Only the lines below between the one holding "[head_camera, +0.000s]" and the one holding "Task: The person", inclusive, are to be reproduced word for word; the pictures are to be left out.

▼

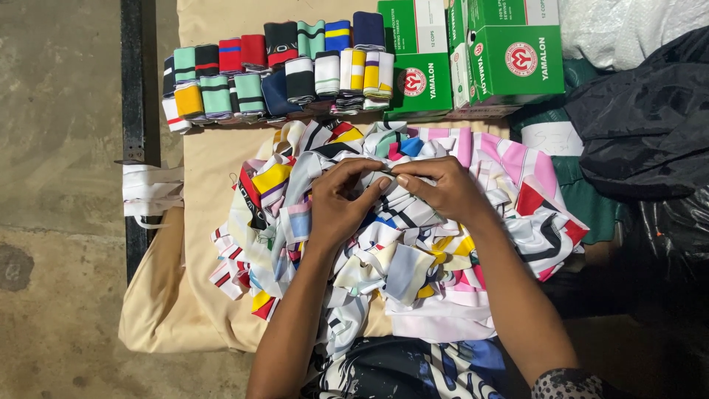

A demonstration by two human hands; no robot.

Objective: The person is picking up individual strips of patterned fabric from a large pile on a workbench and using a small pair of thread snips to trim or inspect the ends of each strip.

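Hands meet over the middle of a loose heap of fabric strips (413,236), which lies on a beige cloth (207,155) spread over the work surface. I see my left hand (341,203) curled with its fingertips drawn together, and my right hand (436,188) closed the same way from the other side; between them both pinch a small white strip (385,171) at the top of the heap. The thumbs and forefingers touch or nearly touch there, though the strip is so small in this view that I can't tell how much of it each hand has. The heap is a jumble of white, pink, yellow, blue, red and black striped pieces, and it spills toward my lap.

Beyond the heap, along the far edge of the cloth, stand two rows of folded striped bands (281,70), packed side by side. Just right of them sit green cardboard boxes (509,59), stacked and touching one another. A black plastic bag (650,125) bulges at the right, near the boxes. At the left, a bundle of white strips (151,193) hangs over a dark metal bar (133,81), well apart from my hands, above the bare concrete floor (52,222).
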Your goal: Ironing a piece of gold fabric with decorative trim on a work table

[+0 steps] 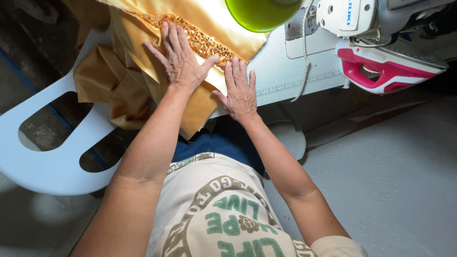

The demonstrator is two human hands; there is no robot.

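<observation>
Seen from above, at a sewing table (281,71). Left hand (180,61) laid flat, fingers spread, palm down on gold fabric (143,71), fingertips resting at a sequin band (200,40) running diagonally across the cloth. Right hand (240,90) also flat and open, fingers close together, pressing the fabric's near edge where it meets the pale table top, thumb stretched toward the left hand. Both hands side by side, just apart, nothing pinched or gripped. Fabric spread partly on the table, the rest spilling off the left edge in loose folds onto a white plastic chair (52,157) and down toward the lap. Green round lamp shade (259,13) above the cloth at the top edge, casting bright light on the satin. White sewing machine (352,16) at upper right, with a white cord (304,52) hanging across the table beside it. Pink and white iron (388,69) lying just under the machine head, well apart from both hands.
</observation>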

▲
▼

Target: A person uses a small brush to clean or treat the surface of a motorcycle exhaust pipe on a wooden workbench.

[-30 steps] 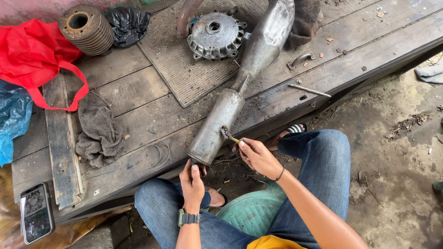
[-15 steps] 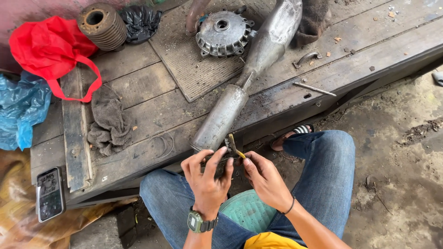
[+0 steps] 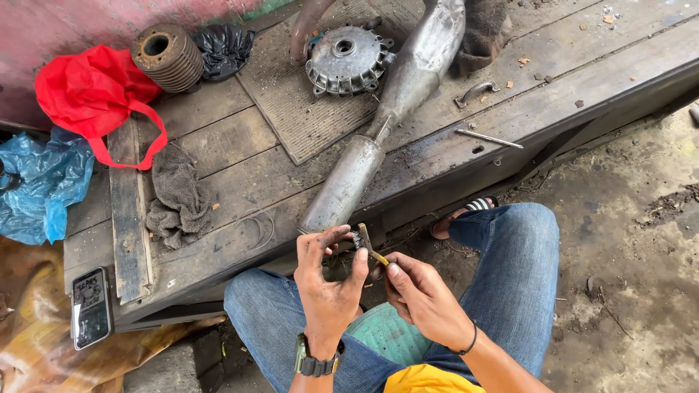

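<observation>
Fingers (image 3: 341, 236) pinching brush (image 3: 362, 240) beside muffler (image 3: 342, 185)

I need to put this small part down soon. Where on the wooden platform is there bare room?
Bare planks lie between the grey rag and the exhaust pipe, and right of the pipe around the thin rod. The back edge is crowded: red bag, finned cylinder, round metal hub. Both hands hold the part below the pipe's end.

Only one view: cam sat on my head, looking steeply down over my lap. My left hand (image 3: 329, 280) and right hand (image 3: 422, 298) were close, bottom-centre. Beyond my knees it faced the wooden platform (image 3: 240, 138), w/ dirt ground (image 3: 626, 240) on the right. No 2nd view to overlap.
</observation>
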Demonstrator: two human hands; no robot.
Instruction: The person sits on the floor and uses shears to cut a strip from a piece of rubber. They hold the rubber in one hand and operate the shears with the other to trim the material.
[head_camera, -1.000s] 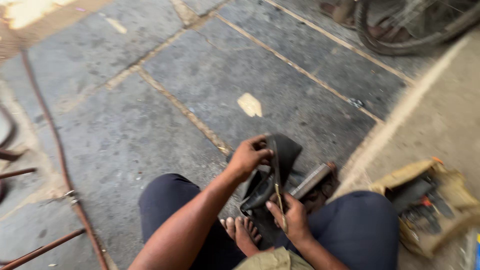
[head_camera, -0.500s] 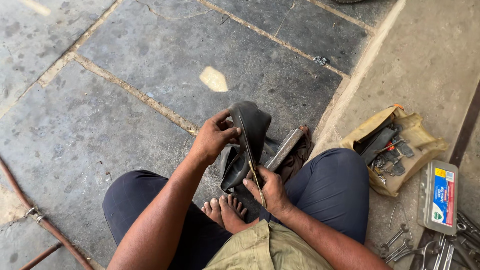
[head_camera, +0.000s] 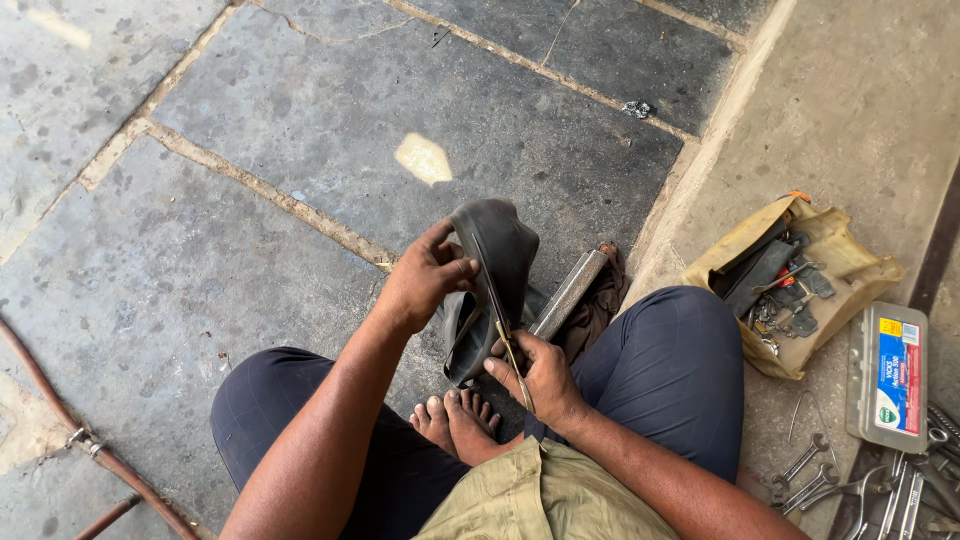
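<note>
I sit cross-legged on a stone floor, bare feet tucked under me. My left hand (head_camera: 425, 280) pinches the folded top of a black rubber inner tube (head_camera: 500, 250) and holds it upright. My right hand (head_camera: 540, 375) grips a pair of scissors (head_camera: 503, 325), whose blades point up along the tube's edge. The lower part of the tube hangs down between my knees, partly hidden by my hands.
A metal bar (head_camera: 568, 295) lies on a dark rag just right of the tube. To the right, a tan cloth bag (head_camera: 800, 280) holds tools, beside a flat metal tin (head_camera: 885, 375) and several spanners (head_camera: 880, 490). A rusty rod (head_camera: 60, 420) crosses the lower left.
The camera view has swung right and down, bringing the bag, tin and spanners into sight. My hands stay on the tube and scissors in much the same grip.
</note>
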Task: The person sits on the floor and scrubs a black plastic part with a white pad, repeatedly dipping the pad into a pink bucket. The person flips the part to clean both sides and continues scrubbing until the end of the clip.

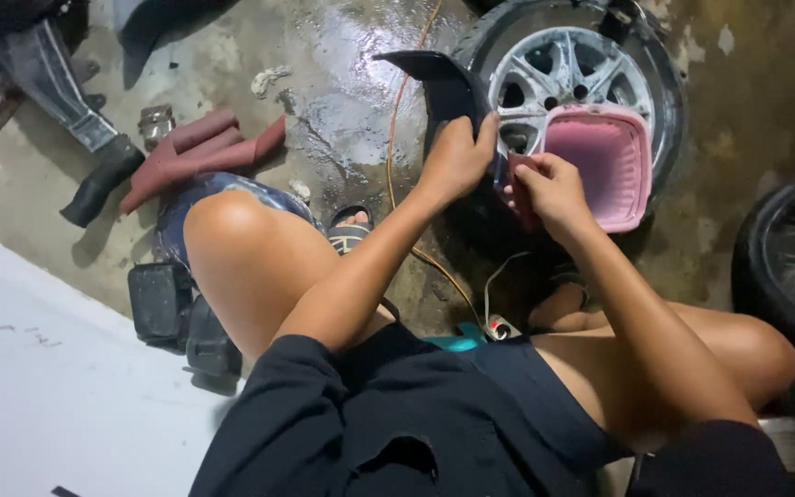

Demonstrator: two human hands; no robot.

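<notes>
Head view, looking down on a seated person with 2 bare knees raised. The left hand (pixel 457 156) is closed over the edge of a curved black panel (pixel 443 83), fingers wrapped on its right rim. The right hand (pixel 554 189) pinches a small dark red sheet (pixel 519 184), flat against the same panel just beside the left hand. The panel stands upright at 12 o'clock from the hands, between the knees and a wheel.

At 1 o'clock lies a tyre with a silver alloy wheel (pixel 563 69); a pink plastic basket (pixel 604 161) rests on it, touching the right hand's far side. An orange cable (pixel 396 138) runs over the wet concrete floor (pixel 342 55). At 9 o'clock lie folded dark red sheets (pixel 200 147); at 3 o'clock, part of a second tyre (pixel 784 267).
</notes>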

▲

■ **Answer**
[head_camera, +0.000s] 
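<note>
I sit cross-legged on a stone floor, bare feet tucked under me. My left hand (head_camera: 425, 280) pinches the folded top of a black rubber inner tube (head_camera: 500, 250) and holds it upright. My right hand (head_camera: 540, 375) grips a pair of scissors (head_camera: 503, 325), whose blades point up along the tube's edge. The lower part of the tube hangs down between my knees, partly hidden by my hands.
A metal bar (head_camera: 568, 295) lies on a dark rag just right of the tube. To the right, a tan cloth bag (head_camera: 800, 280) holds tools, beside a flat metal tin (head_camera: 885, 375) and several spanners (head_camera: 880, 490). A rusty rod (head_camera: 60, 420) crosses the lower left.
The camera view has swung right and down, bringing the bag, tin and spanners into sight. My hands stay on the tube and scissors in much the same grip.
</note>
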Task: The person sits on the floor and scrubs a black plastic part with a white pad, repeatedly dipping the pad into a pink bucket. The person flips the part to clean both sides and continues scrubbing until the end of the clip.

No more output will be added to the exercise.